Analyse

N'automatisez pas ce que vous ne comprenez pas encore assez bien.

N'automatisez pas ce que vous ne comprenez pas encore assez bien.

Une tâche administrative récurrente semble un candidat évident à l'automatisation. Jusqu'à ce qu'on découvre que le fonctionnement réel repose sur des exceptions, des accords historiques, une numérotation et un savoir qui n'a jamais été formellement consigné nulle part. Pour moi, automatiser ne commence donc pas par le logiciel, mais par la question de savoir quelles décisions sont en réalité prises aujourd'hui — et lesquelles ne peuvent jamais se tromper.

Certains processus semblent plus simples qu'ils ne le sont. Quelqu'un prend un modèle, adapte quelques données, choisit une langue, donne au document un numéro de séquence et l'enregistre. Si cette action revient régulièrement, l'automatisation semble une évidence.

Jusqu'à ce que vous commenciez à poser des questions. Pourquoi ce numéro de séquence est-il construit exactement de cette façon ? Quelles combinaisons sont autorisées, et lesquelles ne le sont pas ? Que se passe-t-il lorsqu'un même contrat concerne plusieurs personnes ? Quels documents existants déterminent quel numéro suit, et qui peut décider qu'une exception est malgré tout autorisée ? Vous découvrez alors que vous n'êtes pas en train d'automatiser un document Word. Vous êtes en train de formaliser un processus qui, pendant des années, a vécu en partie dans des fichiers et en partie dans la tête des gens.

Le logiciel est plutôt bon pour exécuter des règles. La difficulté consiste à déterminer quelles règles existent réellement. Celui qui exécute une routine manuellement remarque rarement combien de décisions implicites il prend en chemin : qu'un numéro déjà utilisé n'est jamais réutilisé, qu'un client donné est toujours traité juste un peu différemment, qu'une certaine combinaison « ne se produit pas » — jusqu'au jour où quelqu'un la saisit tout de même. Tant qu'un être humain exécute le processus, l'expérience comble ces vides. Le logiciel ne le fait pas. Et c'est justement utile : une bonne automatisation oblige à remplacer le « normalement, on fait comme ça » par des règles suffisamment claires pour être appliquées et testées. Il faut alors définir ce qui est obligatoire, ce qui est bloqué, ce qui doit rester unique, quelles données font foi et ce qui se passe lorsqu'une étape échoue.

Ce n'est qu'ensuite que la technologie devient intéressante. Un outil qui fait gagner vingt secondes dans une démo ne me sert pas à grand-chose si je ne sais pas avec certitude si deux utilisateurs peuvent obtenir le même numéro de séquence, ou si des données existantes risquent d'être écrasées lors d'un transfert. C'est pourquoi, pour les outils internes, je regarde d'abord ce qui ne peut absolument pas se produire. Un bouton qui fonctionne a peu de valeur si les exceptions à côté ne sont pas fiables.

Cela détermine aussi la façon dont j'utilise l'IA dans un tel projet. Un modèle peut aider à écrire du code, proposer des cas de test, remettre en question une conception ou révéler des scénarios auxquels personne n'avait pensé. Utile. Mais « l'IA a fait le code » ne dit rien de la qualité du résultat. Là où une règle métier doit être fixée, un modèle ne peut pas se mettre à deviner silencieusement quel type, quel numéro ou quelle langue s'applique. Ce qui compte, c'est de savoir si la même entrée donne à chaque fois le résultat voulu, si les erreurs sont bloquées avant d'endommager les données, et s'il existe des tests pour le comportement qui doit être préservé.

Tout jugement humain ne doit pas pour autant disparaître.

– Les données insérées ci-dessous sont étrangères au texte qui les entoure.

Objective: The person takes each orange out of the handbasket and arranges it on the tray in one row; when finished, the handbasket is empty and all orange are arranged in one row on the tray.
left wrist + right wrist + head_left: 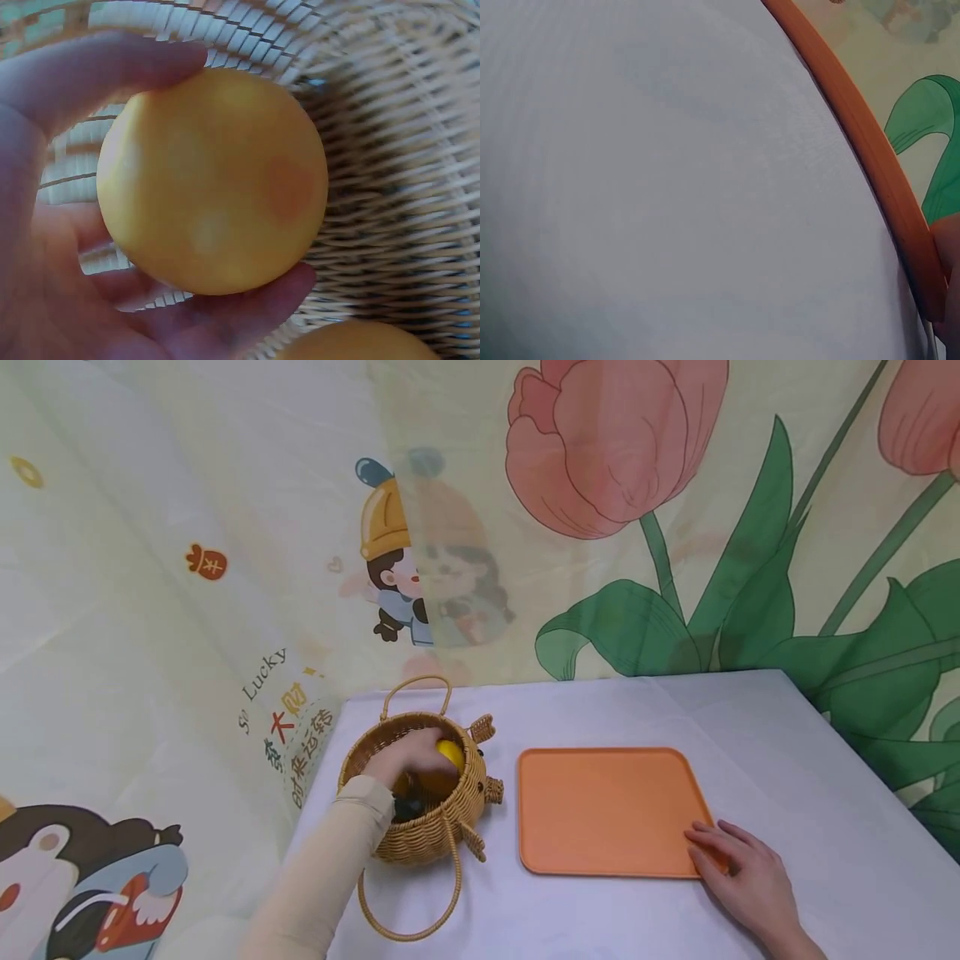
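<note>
Reaching down into a pig-shaped wicker basket [416, 847], my left hand [412, 756] grips a round yellow ball-like thing [214, 184]. In the left wrist view its thumb and fingers curve round opposite sides of it; a faint orange patch shows on its surface. Beneath lies another orange-yellow round thing [360, 345], partly cut off. A dark object [408, 808] sits in the basket near my wrist. My right hand [750, 881] holds the near right corner of an orange tray [607, 810], thumb and fingertips at its rim. Only a bit of that hand shows in the right wrist view.
Under the basket and tray is a table with a white cloth [600, 922]. One basket handle [408, 935] hangs down in front, and the other handle [416, 679] stands up behind. Printed curtains [465, 410] hang behind the table and along its left side.
</note>
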Motion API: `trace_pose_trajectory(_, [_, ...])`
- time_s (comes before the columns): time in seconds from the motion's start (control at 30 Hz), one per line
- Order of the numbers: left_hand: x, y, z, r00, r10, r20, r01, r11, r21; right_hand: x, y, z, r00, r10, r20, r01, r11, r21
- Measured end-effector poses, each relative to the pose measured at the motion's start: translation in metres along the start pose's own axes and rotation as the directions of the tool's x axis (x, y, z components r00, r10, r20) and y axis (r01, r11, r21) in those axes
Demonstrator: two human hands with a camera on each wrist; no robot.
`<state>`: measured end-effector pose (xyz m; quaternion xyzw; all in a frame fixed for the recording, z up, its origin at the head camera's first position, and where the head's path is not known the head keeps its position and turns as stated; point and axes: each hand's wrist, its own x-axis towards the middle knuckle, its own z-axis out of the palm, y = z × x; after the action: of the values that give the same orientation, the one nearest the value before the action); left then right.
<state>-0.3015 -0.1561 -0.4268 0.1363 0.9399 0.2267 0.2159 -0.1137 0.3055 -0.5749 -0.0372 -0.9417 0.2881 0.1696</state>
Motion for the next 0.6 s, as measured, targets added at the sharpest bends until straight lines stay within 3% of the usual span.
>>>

Certaines décisions, vous les gardez délibérément entre les mains d'un utilisateur. Si un outil reprend dix actions et laisse une décision importante à un humain, c'est souvent préférable à automatiser onze actions en espérant que la onzième se passe toujours bien. Pour moi, automatiser ne consiste pas à supprimer un maximum d'étapes, mais à retirer la routine de façon fiable sans automatiser aussi le contrôle.

La même chose vaut pour ce qui existe déjà. Un nouvel outil hérite rarement d'un terrain vierge : il y a des documents, des numéros, des dossiers et des habitudes antérieurs à l'outil, et cela fait partie du problème. Une automatisation qui fonctionne ne doit pas seulement savoir ce qui doit se passer demain. Elle doit aussi respecter ce qui s'est déjà passé hier.

C'est pourquoi je préfère commencer par une question désagréable : que cet outil ne doit-il absolument jamais faire de travers ? Tant qu'il n'existe pas de réponse claire à cette question, nous ne sommes pas encore prêts à automatiser.